He looks taken aback.
“I asked you over and over,” I say. “And you never taught me. And now I can barely communicate with her. I hate it.”
“Those are valid feelings,” Mom says, making me feel like a jerk.
Dad looks stricken.
“Sorry, Dad,” I say. “I’m in a mood. It’s not your fault.”
He nods. “It’s the Zeitgeist. I think the whole world is on edge these days.”
I’m grateful to him for letting me off the hook. I feel like a petulant brat. I need to make up for it.
“Sorry,” I repeat. “Hey, you want more ice cream? Extra chocolate syrup?”
He smiles. “Sure, pumpkin.” But the smile doesn’t fully reach his eyes.
CHAPTER SIX
Wells shows up outside my house at 7:45 a.m. sharp. I tighten the bow in my ponytail and smooth down my checkered trousers—today’s an Audrey Hepburn moment, complete with sleek black turtleneck—before racing outside, where Wells is waiting in a new car: a shiny black tricked-out pickup truck.
“Whoo-whee! Are we country or are we country?” I say as I step up and climb in.
He grins, patting the car. “This ol’ baby? She’s new.”
“Yeah, I can tell.” I sniff the air. New-car smell. “Nice, but not quite as swish as mine.”
“What do you drive?”
“Uh, I don’t. My mom keeps begging me to get my driver’s license, but what’s the point when you can have people drive you everywhere?” I make a silly face to show him I’m kidding. Mostly.
“Not me.” He slides his hand protectively over the steering wheel. “Wheels mean freedom. You can take your driver’s test next week, right?”
“Yeah. Then my ride will be my dad’s Cadillac. Don’t be jelly.”
He laughs, but I suddenly feel disloyal making fun of the car. My dad upgraded from an ancient Ford last year, and it was kind of a huge deal. He’d always dreamed of owning a Cadillac.
With each week, my relationship with Wells is deepening. We text each other every night after Wells gets home from soccer practice, and we’ve started hanging out alone, too—without his friends as a buffer.
Still, I don’t say anything to him.
You know. The Muslim thing.
I can’t.
Besides, what would I say?
Hey, you were totally right about Mr. Tucker picking Grease for the school musical despite the fact that everybody voted for Beauty and the Beast, and I can’t wait for my birthday surprise next week, and, oh, by the way, I’m a member of a marginalized and misunderstood religious group, and because I am invisible and everybody sees me as a Generic White Girl, I am a receptacle for unguarded Just Between Us White People ignorance.
I mean, it just flows.
I’m well versed in pushing uncomfortable and inconvenient thoughts out of my head, though. It’s one of my superpowers.

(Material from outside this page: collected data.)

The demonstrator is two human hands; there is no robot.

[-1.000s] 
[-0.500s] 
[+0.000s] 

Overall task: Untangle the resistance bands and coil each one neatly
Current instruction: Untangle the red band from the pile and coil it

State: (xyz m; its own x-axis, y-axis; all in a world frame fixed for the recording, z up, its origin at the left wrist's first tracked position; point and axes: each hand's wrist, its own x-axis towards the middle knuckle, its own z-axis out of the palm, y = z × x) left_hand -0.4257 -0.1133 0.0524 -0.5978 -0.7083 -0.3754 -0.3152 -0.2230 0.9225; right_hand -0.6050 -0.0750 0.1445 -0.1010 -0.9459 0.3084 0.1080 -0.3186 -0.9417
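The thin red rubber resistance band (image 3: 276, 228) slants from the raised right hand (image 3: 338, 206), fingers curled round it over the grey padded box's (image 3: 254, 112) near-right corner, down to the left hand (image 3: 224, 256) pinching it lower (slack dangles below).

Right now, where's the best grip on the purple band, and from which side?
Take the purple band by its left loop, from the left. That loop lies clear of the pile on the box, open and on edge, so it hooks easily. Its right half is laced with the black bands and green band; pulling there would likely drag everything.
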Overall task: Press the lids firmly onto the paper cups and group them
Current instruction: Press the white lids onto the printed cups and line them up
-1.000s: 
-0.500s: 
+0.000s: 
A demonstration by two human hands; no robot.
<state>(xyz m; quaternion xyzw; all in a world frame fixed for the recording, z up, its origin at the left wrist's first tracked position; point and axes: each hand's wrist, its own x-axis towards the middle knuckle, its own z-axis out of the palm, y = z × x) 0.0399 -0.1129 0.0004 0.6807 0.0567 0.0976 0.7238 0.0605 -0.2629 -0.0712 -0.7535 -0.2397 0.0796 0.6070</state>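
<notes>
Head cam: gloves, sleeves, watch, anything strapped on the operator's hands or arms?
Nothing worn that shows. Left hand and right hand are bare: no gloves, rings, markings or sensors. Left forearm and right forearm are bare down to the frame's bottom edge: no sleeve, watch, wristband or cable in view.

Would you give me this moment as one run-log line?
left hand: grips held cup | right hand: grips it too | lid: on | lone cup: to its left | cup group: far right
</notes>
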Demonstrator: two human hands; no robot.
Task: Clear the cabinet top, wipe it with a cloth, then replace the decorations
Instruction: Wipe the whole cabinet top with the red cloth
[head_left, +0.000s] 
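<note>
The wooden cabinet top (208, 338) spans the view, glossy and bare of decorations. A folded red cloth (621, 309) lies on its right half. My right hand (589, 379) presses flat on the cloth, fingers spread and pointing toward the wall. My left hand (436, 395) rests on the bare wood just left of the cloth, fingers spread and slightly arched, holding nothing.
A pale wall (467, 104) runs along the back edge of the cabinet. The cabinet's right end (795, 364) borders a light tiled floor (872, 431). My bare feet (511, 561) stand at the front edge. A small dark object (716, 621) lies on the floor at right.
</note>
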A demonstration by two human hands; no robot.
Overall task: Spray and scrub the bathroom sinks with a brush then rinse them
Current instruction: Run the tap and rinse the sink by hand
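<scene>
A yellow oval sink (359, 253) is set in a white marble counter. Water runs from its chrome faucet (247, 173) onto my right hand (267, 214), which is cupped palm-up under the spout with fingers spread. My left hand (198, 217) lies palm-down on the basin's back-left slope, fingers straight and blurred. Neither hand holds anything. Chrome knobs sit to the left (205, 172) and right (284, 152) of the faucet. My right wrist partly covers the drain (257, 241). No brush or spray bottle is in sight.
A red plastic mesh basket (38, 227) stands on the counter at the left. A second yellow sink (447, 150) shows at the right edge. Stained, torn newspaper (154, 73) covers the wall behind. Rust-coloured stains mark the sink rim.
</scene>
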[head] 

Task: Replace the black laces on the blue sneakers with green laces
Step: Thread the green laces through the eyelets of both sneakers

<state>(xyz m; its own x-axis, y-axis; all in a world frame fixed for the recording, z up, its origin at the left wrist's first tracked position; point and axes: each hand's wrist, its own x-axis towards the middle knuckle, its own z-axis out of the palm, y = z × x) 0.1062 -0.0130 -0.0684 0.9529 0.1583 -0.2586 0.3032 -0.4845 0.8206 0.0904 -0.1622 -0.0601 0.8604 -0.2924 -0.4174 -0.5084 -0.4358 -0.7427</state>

“I brought coffee,” he says, handing me a paper cup. “Venti latte, extra foam.”
“I’m impressed.”
“That’s what it takes to impress you? Basic listening skills?”
I buckle my seat belt as he reverses out of the driveway.
“Here I was planning a big birthday surprise,” he says. “Note to self: Just remember a Starbucks order.”
I giggle.
He puts on some music as we drive through the back roads of Providence, the road winding under a canopy of dogwood trees.
“Wait a second,” I say, my attention snapping back to the music. “Is this you?”
He grips the steering wheel tightly, not looking at me. “Yeah. What do you think?”
“Holy guacamole. You’re amazing!”
Now he glances my way, a hopeful smile lighting up his face.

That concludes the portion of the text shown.